İstikamet; sürekli dosdoğru olma yönünde bir hayat sürmek, doğrunun peşinden koşmak ve ömür boyu doğruyu kollamak manalarına geliyor. İstikamet üzere olmak hem Kur'an'ın hem de Nebiler Serveri'nin bize emridir.
Kur'ân-ı Kerim Tevbe Sûresi 7., Fussilet Sûresi 6.
ayet-i celilelerde doğru olmamızı ve o yolda yürümemizi emir buyurur.
Efendimiz'e de Kur'an'da "Emrolunduğun gibi dosdoğru ol." (Hûd Sûresi, 112; Şûra Sûresi, 45) mesajı verilmesi istikametin bir Nebî şiarı olduğunu gösteriyor.
Hakkın muradı olan istikameti bizim kavramamız da yaşamamız da oldukça zor görünüyor.
Allah Resûlü (sallallâhu aleyhi ve sellem) bir hadis-i şeriflerinde bu mânâya işaret ederek: "Allah'ın yasaklarından kaçının; emrettiklerini de gücünüz yettiğince yerine getiriniz." (Buhârî, İ'tisam 2; Müslim, Hac 412) buyuruyor.
Hadisin ilk emrinde yasaklardan her ne surette olursa olsun kaçınmamız hiçbir şarta bağlanmadan emrediliyor. İlâhî emirlere uyup istikameti muhafaza etmenin zorluğundan olsa gerek, Nebevî emir "gücünüz yettiğince" kaydını koyuyor.

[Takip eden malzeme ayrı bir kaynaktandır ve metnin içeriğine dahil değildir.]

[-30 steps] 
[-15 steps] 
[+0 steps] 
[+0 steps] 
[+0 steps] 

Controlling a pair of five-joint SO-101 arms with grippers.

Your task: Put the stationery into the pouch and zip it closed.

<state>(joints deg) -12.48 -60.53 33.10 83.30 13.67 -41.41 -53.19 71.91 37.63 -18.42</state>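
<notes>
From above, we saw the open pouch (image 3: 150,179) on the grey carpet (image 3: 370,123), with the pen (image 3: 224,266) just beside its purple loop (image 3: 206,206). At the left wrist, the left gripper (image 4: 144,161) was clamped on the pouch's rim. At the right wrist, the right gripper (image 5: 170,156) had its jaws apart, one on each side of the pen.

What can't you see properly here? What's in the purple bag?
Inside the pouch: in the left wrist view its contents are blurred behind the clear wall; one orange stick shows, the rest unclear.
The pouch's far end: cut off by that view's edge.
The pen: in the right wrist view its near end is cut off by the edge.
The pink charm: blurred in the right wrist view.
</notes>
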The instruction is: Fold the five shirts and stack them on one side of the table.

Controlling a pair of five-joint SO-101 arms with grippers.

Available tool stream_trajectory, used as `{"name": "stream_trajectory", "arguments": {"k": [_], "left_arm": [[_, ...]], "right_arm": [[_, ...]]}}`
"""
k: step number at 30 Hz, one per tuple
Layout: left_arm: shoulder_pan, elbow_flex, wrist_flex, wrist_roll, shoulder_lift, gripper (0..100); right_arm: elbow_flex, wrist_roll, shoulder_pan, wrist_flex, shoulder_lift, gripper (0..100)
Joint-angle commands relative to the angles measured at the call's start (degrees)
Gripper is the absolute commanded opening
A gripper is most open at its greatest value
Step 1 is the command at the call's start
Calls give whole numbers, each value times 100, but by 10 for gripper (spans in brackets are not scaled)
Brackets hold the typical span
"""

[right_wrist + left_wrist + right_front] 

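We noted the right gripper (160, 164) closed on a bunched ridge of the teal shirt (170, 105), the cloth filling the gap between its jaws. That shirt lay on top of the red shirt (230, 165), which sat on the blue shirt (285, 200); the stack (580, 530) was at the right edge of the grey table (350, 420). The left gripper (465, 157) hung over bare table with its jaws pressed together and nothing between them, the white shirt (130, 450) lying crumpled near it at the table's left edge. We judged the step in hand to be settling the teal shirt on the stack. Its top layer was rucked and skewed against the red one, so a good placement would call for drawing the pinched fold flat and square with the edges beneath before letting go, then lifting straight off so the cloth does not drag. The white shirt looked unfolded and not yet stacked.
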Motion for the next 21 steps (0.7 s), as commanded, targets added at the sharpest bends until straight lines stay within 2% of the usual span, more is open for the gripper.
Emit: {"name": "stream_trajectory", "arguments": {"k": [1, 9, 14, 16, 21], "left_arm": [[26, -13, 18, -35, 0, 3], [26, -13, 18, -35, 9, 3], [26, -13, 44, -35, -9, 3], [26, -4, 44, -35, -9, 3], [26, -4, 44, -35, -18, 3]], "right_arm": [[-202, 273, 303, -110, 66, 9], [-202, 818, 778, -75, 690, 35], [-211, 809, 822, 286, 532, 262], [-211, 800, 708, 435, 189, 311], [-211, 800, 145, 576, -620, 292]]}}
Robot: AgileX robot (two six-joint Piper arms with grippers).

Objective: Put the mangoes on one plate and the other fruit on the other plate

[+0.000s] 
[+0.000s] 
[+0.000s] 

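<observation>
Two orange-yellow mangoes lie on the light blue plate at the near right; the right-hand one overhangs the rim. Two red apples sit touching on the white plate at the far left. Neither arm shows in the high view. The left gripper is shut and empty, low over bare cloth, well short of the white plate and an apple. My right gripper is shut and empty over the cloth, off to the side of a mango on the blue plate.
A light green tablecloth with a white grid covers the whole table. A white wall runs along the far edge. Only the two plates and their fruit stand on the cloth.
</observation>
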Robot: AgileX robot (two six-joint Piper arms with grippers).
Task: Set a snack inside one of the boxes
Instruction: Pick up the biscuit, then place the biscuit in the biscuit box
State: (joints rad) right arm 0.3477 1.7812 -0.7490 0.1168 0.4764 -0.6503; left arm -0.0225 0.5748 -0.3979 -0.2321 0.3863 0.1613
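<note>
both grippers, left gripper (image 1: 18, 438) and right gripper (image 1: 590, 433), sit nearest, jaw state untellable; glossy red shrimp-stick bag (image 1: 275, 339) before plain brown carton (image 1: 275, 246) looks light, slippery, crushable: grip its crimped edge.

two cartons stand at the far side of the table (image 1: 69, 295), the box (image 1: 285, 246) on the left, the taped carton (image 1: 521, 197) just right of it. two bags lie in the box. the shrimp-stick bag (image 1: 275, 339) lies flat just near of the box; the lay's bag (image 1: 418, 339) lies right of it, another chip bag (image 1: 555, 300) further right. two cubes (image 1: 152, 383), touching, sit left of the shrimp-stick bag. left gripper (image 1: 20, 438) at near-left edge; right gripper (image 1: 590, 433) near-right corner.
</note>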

İstikamet; yolun başında olan bir insana, bir cemaate, millete, bir devlete çok önemli bir yol azığıdır. Bu azıktan mahrum olarak yola çıkmak, yollarda takılıp kalmak ve hedefe ulaşamamak demektir. Hâlbuki mü'min için esas olan, Allah'ın göstermiş olduğu hedefe ulaşabilmektir.
Her gün namazın bütün rekâtlarında okumakla
mükellef olduğumuz Fatiha Sûresi'nde Rabb-i Rahîm'imiz bize kendisinden "sırat-ı müstakîm" istememizi salıklıyor. Kur'an'ın daha ilk sayfasında mü'minlerin Allah'tan istedikleri ilk şey istikamet oluyor. Bir sonraki ayet-i celîlede ise istikamet yolu "kendilerine
nimet verilenlerin yolu" olarak
tarif ediliyor. Başta Efendimiz (aleyhi ekmelü't-tehâya) olmak üzere bütün enbiya-i izam efendilerimiz,
sahabe efendilerimiz, evliyâ, asfiya, ebrar, mukarrebîn ve hak yolunun bütün emin yolcuları ayette kastedilen "nimete mazhar" bahtiyarlardır. Öyleyse istikameti yakalayıp muhafaza etmek için "nimete ermişlerin" yolundan gitmek gerekiyor.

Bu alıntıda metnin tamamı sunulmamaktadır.